See also: Linda, Organizations, and Parsons (2007)

10.1.1 Outline of the evidence

A subjective outline of the evidence (Reinstein):

We consider a range published work (from a non-systematised literature review) including laboratory and hypothetical experiments, and non-experimental analysis of related questions (such as ‘the impact of general charitable ratings). However, we focus on field and ’field-like’ experiments involving truthful analytical ‘impact-per-dollar’ relevant information in settings involving substantial donations.

The experimental evidence is limited, mixed and overall indeterminate. We could only find a single large-scale field trial closely bearing on ‘impact-per-dollar’ information. (Karlan and Wood 2017) ran a field experiment on a charitable mailing campaign for Freedom From Hunger, reporting mixed (null overall, positive for some subgroups, negative for others), and some underpowered results. Small, Loewenstein, and Slovic (2007) (involving laboratory experiments with real donations) find that giving to an identifiable victim is reduced when statistics are also presented and “priming analytic thinking reduced donations to an identifiable victim relative to a feeling-based thinking prime.” Bergh and Reinstein (2020)’s work (M-turk charitable giving, plus one small-scale field-ish context) mainly finds a near-zero effect (e.g., in pooled analysis across all six experiments, see table 1 right column, table 2 bottom, and appendix page 51. *

Further related evidence is also indeterminate (see fold).

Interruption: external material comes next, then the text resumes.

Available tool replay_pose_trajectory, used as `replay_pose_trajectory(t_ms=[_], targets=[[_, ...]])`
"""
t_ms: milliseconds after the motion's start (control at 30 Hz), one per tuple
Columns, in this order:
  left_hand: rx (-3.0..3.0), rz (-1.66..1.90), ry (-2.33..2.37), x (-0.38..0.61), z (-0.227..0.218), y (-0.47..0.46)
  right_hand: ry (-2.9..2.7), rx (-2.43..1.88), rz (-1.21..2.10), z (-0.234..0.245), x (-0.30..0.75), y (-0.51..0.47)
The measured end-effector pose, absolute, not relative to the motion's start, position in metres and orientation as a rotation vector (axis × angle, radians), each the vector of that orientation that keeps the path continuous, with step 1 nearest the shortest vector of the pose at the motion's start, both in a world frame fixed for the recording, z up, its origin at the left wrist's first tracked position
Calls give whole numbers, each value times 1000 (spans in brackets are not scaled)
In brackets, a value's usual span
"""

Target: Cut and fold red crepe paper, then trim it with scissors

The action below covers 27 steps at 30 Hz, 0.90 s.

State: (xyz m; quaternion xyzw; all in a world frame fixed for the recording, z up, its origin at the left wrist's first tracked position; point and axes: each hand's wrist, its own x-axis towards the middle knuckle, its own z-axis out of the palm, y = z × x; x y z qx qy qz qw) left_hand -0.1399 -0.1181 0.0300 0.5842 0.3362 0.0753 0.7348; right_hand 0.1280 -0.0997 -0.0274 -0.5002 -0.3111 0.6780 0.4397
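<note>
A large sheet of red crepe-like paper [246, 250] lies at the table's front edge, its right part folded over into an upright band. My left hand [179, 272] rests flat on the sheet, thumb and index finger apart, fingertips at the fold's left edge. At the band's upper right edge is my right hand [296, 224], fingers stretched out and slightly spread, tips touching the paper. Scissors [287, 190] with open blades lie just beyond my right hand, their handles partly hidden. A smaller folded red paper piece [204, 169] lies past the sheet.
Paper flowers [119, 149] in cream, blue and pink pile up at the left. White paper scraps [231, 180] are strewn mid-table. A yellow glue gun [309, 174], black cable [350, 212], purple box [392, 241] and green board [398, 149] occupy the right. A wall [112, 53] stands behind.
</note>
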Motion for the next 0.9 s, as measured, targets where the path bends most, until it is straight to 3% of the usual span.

Trussel and Parsons (2007) finds a positive impact of providing a particular type of analytical charity financial information on a subset of donors.

There is also mixed evidence on the impact of real-world charity ratings (Yoruk 2016; Brown ea 2017; Gordon ‘ea ’19), and mixed evidence on ’excuse-driven information seeking’ (Exley ’16b; Fong & O, ’10; Metzger & G ’19).

There is some further related evidence lab experiments, but the results are limited. Fong and Oberholzer-Gee (2010) apparently findd that exogenous information about recipients increases donations, but they do not report this specifically. There is some speculation, but again, mixed evidence, that individuals already in a “system 2” (deliberative) frame are more likely to be positively affected by impact information. There is also a distinction to be further explored between “output information” (how the donation is used) and “impact information”; the former is seen to increase generosity in several studies. [Reference needed here]

We are planning more careful multilevel/meta-analysis of this work, incorporating ‘new evidence’ from a set of field experiments run by Reinstein and others involving two distinct charities and three campaigns.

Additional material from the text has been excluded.